Un autre exemple d’éviction s’est déroulé sur la rue Rielle, où cinq locataires se sont fait «réno-évincer» l’été dernier. Les logements (3 ½) sont passés d’environ 550$ à 1500$, a constaté le CACV il y a quelques semaines en voyant la location sur l’internet.

Or, il est illégal de tripler le loyer entre deux locataires. C’est la responsabilité du locataire de se rendre au Tribunal administratif du logement (anciennement la Régie) pour prouver que la hausse n’est pas légale.

«Les locataires qui vont louer dans l’immeuble de la rue Rielle, […] ils n’ont aucune manière de retracer qui était là avant et d’avoir une copie de leur bail pour aller à la Régie et prouver que le loyer a été triplé», explique Annie Lapalme, membre du CACV.

Récemment, Verdun a été qualifié du 11e quartier le plus «cool» au monde par le magazine Time Out. Un embellissement qui contribue à donner de la valeur à l’immobilier selon Mme Lapalme.

85% d’évictions frauduleuses

Plus à l’est, le Comité de logement de la Petite-Patrie a tenté de chiffrer l’ampleur du problème des évictions abusives. Résultat: sur les 363 cas étudiés entre 2015 et 2020, 85% seraient frauduleux.

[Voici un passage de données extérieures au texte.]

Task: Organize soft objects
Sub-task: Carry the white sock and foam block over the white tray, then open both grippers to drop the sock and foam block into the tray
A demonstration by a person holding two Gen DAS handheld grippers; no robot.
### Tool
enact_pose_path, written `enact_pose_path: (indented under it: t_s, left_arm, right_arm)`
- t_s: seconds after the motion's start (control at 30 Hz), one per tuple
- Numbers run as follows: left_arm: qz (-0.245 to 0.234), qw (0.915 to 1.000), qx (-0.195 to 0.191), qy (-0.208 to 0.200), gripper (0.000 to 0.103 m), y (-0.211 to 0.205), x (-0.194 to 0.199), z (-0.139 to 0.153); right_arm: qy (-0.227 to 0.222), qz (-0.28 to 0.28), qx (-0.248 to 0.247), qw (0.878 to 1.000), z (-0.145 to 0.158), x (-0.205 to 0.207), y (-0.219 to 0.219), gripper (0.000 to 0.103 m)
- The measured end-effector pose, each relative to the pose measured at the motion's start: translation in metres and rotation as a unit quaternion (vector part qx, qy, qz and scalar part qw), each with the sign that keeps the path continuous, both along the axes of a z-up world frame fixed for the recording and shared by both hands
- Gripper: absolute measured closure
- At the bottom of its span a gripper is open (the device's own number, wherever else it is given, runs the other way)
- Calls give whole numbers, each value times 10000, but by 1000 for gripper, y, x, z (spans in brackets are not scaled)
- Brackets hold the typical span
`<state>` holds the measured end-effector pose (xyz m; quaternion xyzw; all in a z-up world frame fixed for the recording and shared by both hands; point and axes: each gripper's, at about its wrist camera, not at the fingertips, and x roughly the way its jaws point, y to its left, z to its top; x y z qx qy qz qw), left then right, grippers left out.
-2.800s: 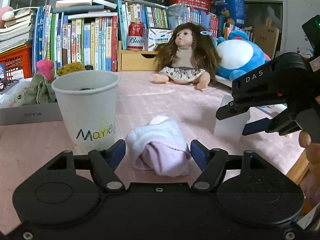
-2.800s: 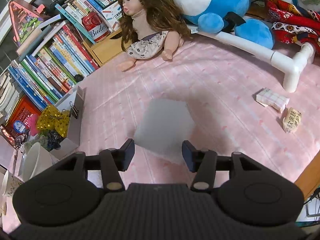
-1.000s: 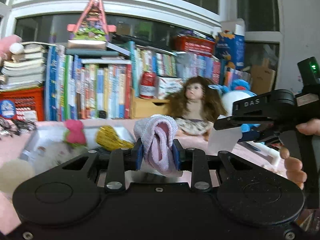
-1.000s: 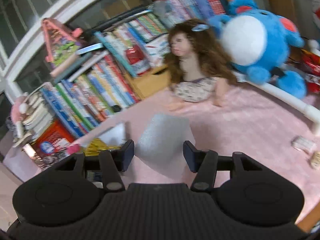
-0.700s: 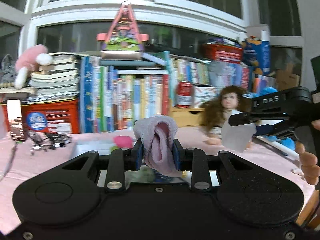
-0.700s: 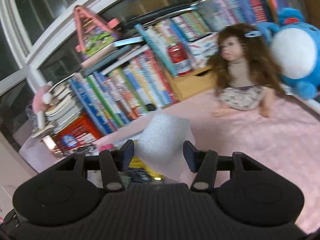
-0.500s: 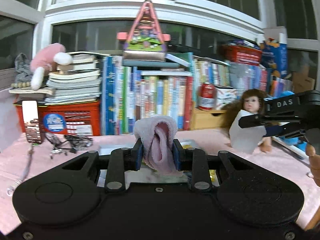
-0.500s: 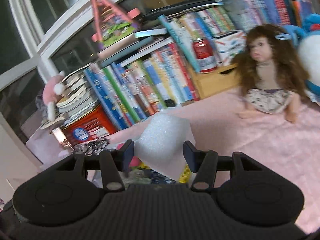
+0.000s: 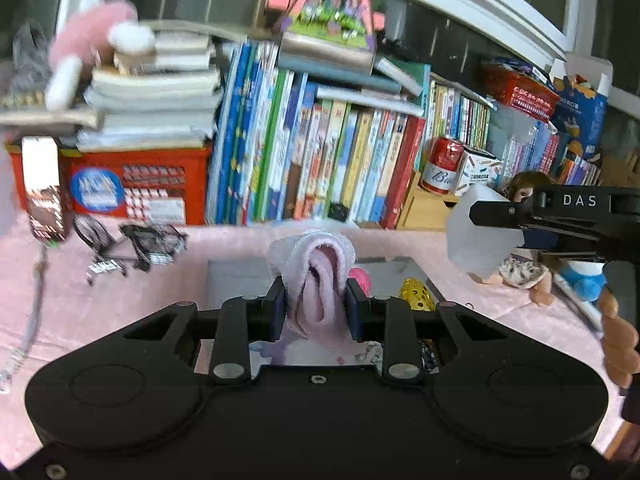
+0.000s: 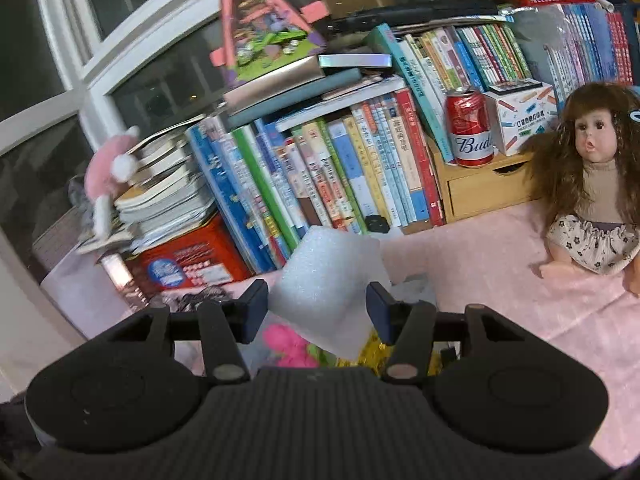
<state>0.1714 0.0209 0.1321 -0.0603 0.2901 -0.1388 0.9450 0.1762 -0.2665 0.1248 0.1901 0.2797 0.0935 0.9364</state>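
1. Left gripper has its blue pads pressed in on a rolled sock, which is squeezed narrow between them.
2. That sock is pale lilac outside with a pinker lining showing at the folded mouth (fuzzy, terry-like), and it stands upright above the fingers, held in the air over a grey box.
3. Right gripper pinches a white foam block between its two dark blue pads; the same tool shows in the left camera at the right edge, gripped by the person's right hand.
4. This foam block is coarse and grainy, with flat faces and blunt corners, tilted so one corner points down toward the box contents.
5. Below both held things the box holds a pink plush piece and a yellow shiny item.
6. Behind, a row of upright books lines the pink tablecloth, with a red can on a small wooden drawer and a long-haired doll seated to the right.
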Motion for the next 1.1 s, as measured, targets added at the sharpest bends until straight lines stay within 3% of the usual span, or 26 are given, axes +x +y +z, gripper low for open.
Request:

«La Petite-Patrie est une cible privilégiée des spéculateurs immobiliers. Les travaux ou les projets de logements annoncés ne sont vraiment réalisés que dans 15% des cas. Le reste du temps, ils sont juste un prétexte pour évincer les locataires et faire du profit en revendant ou en louant beaucoup plus cher», explique ainsi Martin Blanchard, responsable du Comité de logement de la Petite-Patrie

Les données sont diffusées dans le rapport Entre fraude et spéculation: enquêtes sur les reprises et les évictions de logements.

«Il s’agit bien d’un phénomène de fraudes massives et qui touche particulièrement les locataires vulnérables. Cela contribue à l’appauvrissement de ces personnes qui sont souvent forcées de quitter le quartier et perdent le contact avec leurs ressources sociales», ajoute M. Blanchard.

La ministre réagit

Face à la détresse des locataires victimes d’évictions abusives, le comité de logement presse la ministre des Affaires municipales et de l’Habitation Andrée Laforest d’agir.

«C’est avec grand intérêt que je prendrai connaissance du rapport du comité de logement de la Petite Patrie, car c’est une situation qui me préoccupe. Je vais m’assurer que les procédures pour les évictions soient respectées et que les suivis adéquats soient faits auprès des propriétaires et des locataires», a répondu la ministre Mme Laforest, ne précisant toutefois pas si elle tiendrait compte des recommandations.

Concernant le fonctionnement du Tribunal administratif du logement, Mme Laforest a tenu à rappeler que la CAQ a investi 24 M$ pour accélérer le traitement des dossiers.

Se disant «soufflé» par les résultats du rapport, le député solidaire de Gouin, Gabriel-Nadeau Dubois, enjoint lui aussi la CAQ à prendre des mesures à la hauteur de la crise.

Sans régulations et des investissements importants et rapides, Montréal pourrait selon lui «se vider comme Toronto».